## Assignment
Every record needs to be restated word for word.

## Records shown
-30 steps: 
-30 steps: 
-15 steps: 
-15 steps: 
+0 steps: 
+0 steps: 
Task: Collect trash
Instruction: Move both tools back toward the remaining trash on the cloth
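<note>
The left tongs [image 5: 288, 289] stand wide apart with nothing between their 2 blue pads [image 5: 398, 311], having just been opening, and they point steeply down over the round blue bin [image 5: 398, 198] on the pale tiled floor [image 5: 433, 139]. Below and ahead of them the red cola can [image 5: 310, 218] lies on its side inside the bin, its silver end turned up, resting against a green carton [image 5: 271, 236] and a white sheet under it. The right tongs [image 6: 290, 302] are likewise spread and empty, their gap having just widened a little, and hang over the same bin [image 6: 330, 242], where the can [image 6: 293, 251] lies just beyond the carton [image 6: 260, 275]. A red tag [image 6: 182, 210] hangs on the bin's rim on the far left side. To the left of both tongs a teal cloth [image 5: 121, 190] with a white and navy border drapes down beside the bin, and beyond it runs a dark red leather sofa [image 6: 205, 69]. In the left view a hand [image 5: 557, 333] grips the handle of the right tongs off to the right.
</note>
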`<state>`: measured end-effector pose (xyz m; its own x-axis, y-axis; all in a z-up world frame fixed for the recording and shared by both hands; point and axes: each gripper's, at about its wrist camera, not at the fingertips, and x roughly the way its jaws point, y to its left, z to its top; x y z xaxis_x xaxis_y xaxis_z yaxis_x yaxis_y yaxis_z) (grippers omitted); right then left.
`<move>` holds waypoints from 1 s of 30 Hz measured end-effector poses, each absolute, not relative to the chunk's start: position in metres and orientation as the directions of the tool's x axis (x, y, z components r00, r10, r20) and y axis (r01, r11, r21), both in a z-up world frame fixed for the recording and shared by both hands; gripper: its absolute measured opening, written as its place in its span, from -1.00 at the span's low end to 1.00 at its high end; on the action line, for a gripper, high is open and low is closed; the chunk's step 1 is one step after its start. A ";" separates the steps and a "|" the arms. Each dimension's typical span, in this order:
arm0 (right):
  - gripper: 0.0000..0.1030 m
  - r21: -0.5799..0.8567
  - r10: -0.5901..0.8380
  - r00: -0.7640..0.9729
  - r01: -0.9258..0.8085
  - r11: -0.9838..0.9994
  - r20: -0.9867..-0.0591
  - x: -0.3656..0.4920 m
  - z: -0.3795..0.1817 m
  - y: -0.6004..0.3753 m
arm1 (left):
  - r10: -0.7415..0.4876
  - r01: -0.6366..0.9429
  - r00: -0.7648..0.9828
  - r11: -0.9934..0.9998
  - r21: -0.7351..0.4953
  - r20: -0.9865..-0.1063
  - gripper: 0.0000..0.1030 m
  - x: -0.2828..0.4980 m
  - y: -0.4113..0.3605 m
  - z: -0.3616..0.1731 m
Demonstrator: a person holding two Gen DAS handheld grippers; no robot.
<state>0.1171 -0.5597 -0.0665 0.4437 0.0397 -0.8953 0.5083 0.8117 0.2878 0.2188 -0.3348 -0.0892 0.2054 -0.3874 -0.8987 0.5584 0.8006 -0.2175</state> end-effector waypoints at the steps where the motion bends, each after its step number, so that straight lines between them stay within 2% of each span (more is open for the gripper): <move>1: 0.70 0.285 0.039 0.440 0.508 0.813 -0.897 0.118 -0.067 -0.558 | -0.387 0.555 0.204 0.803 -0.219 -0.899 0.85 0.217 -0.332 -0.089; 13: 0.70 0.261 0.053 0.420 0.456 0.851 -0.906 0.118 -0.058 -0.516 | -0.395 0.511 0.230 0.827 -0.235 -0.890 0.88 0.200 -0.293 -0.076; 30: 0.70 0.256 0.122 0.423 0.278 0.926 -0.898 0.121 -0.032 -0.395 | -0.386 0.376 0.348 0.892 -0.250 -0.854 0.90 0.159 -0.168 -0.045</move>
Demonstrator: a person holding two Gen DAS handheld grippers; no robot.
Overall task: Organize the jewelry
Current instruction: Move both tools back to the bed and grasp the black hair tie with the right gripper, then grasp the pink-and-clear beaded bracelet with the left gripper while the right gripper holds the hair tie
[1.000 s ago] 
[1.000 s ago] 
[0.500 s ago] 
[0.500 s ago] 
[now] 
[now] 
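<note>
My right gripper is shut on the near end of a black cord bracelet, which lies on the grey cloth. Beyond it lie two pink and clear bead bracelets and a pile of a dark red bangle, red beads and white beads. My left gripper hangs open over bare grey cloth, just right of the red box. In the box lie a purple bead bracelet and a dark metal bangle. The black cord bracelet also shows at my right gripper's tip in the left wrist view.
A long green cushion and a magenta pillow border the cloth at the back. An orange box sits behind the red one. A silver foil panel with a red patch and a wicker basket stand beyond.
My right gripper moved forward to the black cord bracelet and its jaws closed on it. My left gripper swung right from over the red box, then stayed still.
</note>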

## Response to the task
-30 steps: 
-30 steps: 
-15 steps: 
-15 steps: 
+0 steps: 
+0 steps: 
Task: Collect trash
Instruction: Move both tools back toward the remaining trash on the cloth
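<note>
The left tongs [image 5: 288, 289] stand wide apart with nothing between their 2 blue pads [image 5: 398, 311], having just been opening, and they point steeply down over the round blue bin [image 5: 398, 198] on the pale tiled floor [image 5: 433, 139]. Below and ahead of them the red cola can [image 5: 310, 218] lies on its side inside the bin, its silver end turned up, resting against a green carton [image 5: 271, 236] and a white sheet under it. The right tongs [image 6: 290, 302] are likewise spread and empty, their gap having just widened a little, and hang over the same bin [image 6: 330, 242], where the can [image 6: 293, 251] lies just beyond the carton [image 6: 260, 275]. A red tag [image 6: 182, 210] hangs on the bin's rim on the far left side. To the left of both tongs a teal cloth [image 5: 121, 190] with a white and navy border drapes down beside the bin, and beyond it runs a dark red leather sofa [image 6: 205, 69]. In the left view a hand [image 5: 557, 333] grips the handle of the right tongs off to the right.
</note>
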`<state>`: measured end-effector pose (xyz m; its own x-axis, y-axis; all in a z-up world frame fixed for the recording and shared by both hands; point and axes: each gripper's, at about its wrist camera, not at the fingertips, and x roughly the way its jaws point, y to its left, z to its top; x y z xaxis_x xaxis_y xaxis_z yaxis_x yaxis_y yaxis_z) (grippers omitted); right then left.
`<move>` holds waypoints from 1 s of 30 Hz measured end-effector poses, each absolute, not relative to the chunk's start: position in metres and orientation as the directions of the tool's x axis (x, y, z components r00, r10, r20) and y axis (r01, r11, r21), both in a z-up world frame fixed for the recording and shared by both hands; gripper: its absolute measured opening, written as its place in its span, from -1.00 at the span's low end to 1.00 at its high end; on the action line, for a gripper, high is open and low is closed; the chunk's step 1 is one step after its start. A ";" separates the steps and a "|" the arms. Each dimension's typical span, in this order:
arm0 (right):
  - gripper: 0.0000..0.1030 m
  - r21: -0.5799..0.8567
  - r10: -0.5901..0.8380
  - r00: -0.7640..0.9729
  - r01: -0.9258..0.8085
  - r11: -0.9838..0.9994
  - r20: -0.9867..-0.0591
  - x: -0.3656..0.4920 m
  - z: -0.3795..0.1817 m
  - y: -0.6004..0.3753 m
arm1 (left):
  - r10: -0.7415..0.4876
  - r01: -0.6366..0.9429
  - r00: -0.7648..0.9828
  - r11: -0.9934..0.9998
  - r21: -0.7351..0.4953
  - r20: -0.9865..-0.1063
  - gripper: 0.0000..0.1030 m
  - x: -0.2828..0.4980 m
  - y: -0.4113..0.3605 m
  - z: -0.3616..0.1731 m
Demonstrator: a person holding two Gen DAS handheld grippers; no robot.
<state>0.1171 -0.5597 -0.0665 0.4437 0.0397 -0.8953 0.5083 0.8117 0.2878 0.2188 -0.3348 -0.0892 0.2054 -0.3874 -0.8987 0.5584 0.8006 -0.2175</state> end-effector waypoints at the steps where the motion bends, each after its step number, so that straight lines between them stay within 2% of each span (more is open for the gripper): <move>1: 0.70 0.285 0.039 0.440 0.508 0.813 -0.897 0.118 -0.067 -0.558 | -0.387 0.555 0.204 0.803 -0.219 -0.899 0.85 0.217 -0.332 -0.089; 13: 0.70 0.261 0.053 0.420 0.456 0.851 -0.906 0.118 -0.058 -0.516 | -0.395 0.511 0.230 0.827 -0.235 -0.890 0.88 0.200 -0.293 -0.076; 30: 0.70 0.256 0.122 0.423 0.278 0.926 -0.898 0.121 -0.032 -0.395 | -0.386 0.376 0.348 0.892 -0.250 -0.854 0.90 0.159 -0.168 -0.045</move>
Demonstrator: a person holding two Gen DAS handheld grippers; no robot.
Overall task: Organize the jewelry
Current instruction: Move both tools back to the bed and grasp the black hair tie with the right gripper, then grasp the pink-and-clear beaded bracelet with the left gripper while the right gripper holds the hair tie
[1.000 s ago] 
[1.000 s ago] 
[0.500 s ago] 
[0.500 s ago] 
[now] 
[now] 
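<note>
My right gripper is shut on the near end of a black cord bracelet, which lies on the grey cloth. Beyond it lie two pink and clear bead bracelets and a pile of a dark red bangle, red beads and white beads. My left gripper hangs open over bare grey cloth, just right of the red box. In the box lie a purple bead bracelet and a dark metal bangle. The black cord bracelet also shows at my right gripper's tip in the left wrist view.
A long green cushion and a magenta pillow border the cloth at the back. An orange box sits behind the red one. A silver foil panel with a red patch and a wicker basket stand beyond.
My right gripper moved forward to the black cord bracelet and its jaws closed on it. My left gripper swung right from over the red box, then stayed still.
</note>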

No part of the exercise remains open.